In previous studies of weight loss, including diet- and exercise-induced weight loss, particularly in older patients, loss of weight has been associated with decreases in BMD (24, 26). This is, in part, due to the direct effect of reduced soft-tissue mass on bone through reduced mechanical loading (32). It has also been hypothesized that decreased fat tissue leads to reductions in aromatase activity, which lowers the production of estradiol and consequently increases bone turnover (33–35). Results from the current study are consistent with this hypothesis, based on previously reported changes in body fat with canagliflozin treatment (6, 36) and the changes in estradiol reported here. Furthermore, there was a statistically significant relationship between increases in serum β-CTX and weight loss. The small decrease in total hip BMD observed in this study is consistent with reductions in body weight leading to increased bone turnover. Approximately 40% of the reduction in total hip BMD with canagliflozin treatment was associated with weight loss. In previous studies that have shown a correlation of weight loss and decreased BMD, the extent of changes in both parameters was much greater than the changes reported here (26, 37–39). The reason for the change in BMD only at the total hip with canagliflozin treatment is not known. A recent study found that fat mass reductions in women correlated with changes in BMD only at the total hip and not at other sites (40). Thus, there might be site specificity to the effect of body weight reduction on BMD. Further studies are needed to define the mechanisms accounting for these differences.

A separate analysis reported in this issue found that canagliflozin was associated with an increased risk of fractures in the upper and lower extremities driven by a cohort of patients with a prior history or elevated risk of cardiovascular disease (28). The findings from that analysis suggest that an increased risk of fractures is due to factors not intrinsic to bone and that there is no clear relationship between fracture risk and overall bone health with canagliflozin treatment. Canagliflozin is not likely to have a direct effect on bone via SGLT2 inhibition because SGLT2 is not localized to bone or bone marrow (16, 17). An indirect effect of canagliflozin on bone through alterations in calcium homeostasis is also unlikely because canagliflozin treatment was also not associated with meaningful changes in serum calcium or phosphorus, PTH, and 25- or 1,25-dihydroxyvitamin D (1, 22).

Strengths of this study include the short- and long-term assessments of BMD using DXA at both central and peripheral skeletal locations in patients with T2DM. Further analysis integrating QCT and FEA technology allowed for an estimate of bone quality by examination of bone strength parameters that helped to better characterize the effects of canagliflozin on the structural properties of bone. One limitation of the study is that few patients with a baseline T-score below −2.5 were included, resulting in a slightly higher mean baseline than might be expected in the older T2DM patient population; of note, few patients were on background PPAR-γ or antiresorptive therapy.

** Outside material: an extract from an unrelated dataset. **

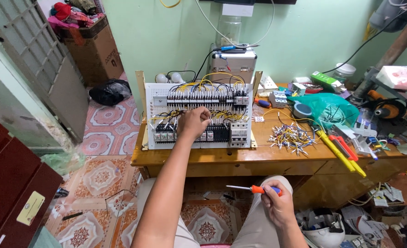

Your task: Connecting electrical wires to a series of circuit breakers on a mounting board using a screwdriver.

Additional limitations include the lack of assessment of gender-related differences in BMD because of the limited number of male and female patients, and that bone turnover markers and bone strength were not assessed at week 104. Moreover, these observations were based upon data captured during the study but not directed specifically to a hypothesis about canagliflozin and bone health. Lastly, approximately 70% of patients completed the 104-week treatment period; therefore, DXA BMD measurements were missing for the remaining ∼30%.

In conclusion, in patients aged 55–80 years with T2DM, canagliflozin treatment was associated with a decrease in total hip BMD and increases in bone resorption and formation biomarkers that are of uncertain clinical significance, particularly in the context of no significant BMD changes in other skeletal sites or in volumetric BMD and bone strength. The changes in total hip BMD as well as the increases in bone biomarkers observed with canagliflozin treatment may be, in part, related to weight loss.